Quote from: Dozer;711603
No it is not; demos bang the hardware quite bad.


Banging the hardware doesn't have to mean incompatible. Frank Wille's SqrxzOCS game port bangs the hardware but works on 68000-68060, OCS-AGA, AmigaOS 1.x-3.x, is hard drive installable and properly exits.

Quote from: Dozer;711603

So, yes, we NEED proper settings, with cpu-selection and speed-setting to be able to watch the demos as intended

As a minimum:
7.14 MHz 68000
14.28 MHz 68020
50 MHz 68030
50 MHz 68060
66 MHz 68060 (some demos actually rely on this... )

Then again, this is to watch demos.. If all you want is to fire up the good old games, then "stock" settings would probably be enough.

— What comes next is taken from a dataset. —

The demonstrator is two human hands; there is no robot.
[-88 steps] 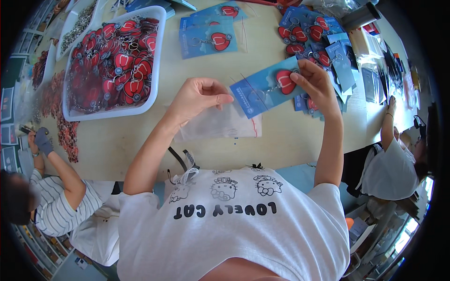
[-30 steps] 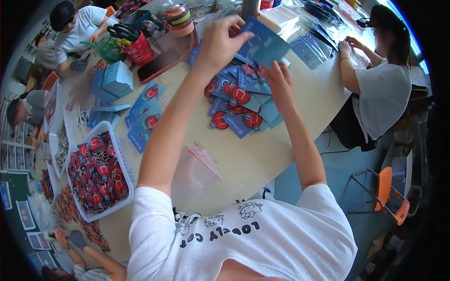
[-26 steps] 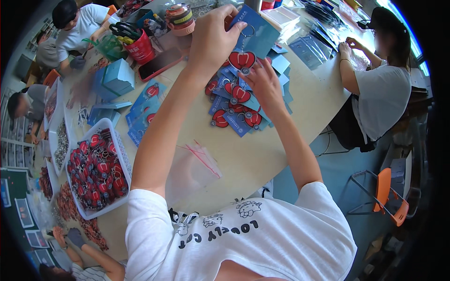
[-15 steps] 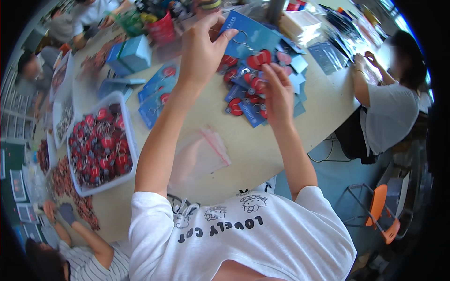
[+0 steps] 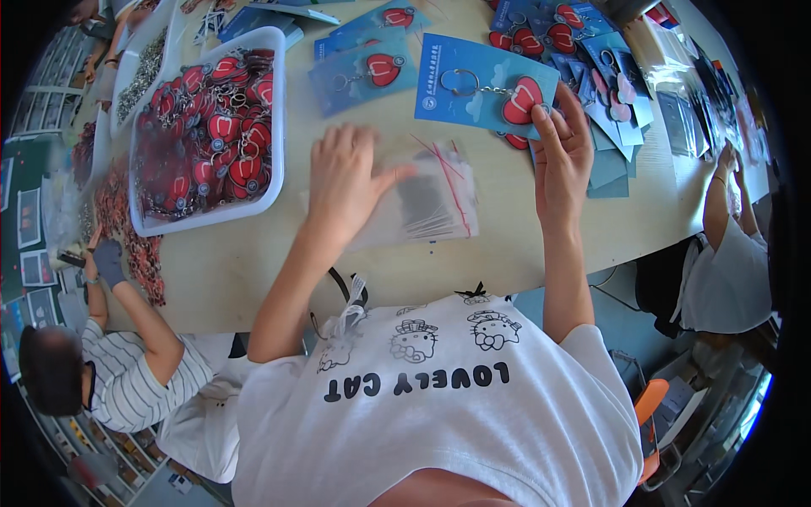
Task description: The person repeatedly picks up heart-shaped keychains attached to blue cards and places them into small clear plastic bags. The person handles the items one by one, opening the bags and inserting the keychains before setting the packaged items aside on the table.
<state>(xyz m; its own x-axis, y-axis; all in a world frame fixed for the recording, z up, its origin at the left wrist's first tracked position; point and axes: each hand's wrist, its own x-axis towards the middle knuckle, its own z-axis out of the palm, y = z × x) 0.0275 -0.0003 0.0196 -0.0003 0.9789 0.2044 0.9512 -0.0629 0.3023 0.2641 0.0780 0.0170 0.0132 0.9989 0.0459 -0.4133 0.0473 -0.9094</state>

So we need settings for every possible 68k processor at every possible speed of every possible accelerator with every speed of memory with OCS, ECS, or AGA on an Amiga 500, 600, 1000, 1200, 1500, 2000, 2500, 3000, 3000T, 4000, 4000T, CDTV or CD32 and cycle exact in both CPU and all custom chips so we can watch poorly programmed old demos. Mike might be busy for awhile. We could have new and better demos (as well as apps and games) on a faster and enhanced CPU and custom chips in a fraction of the time. Basic compatibility is good but supporting every poorly written program is ludicrous. We can patch what is important and make videos of troublesome demos.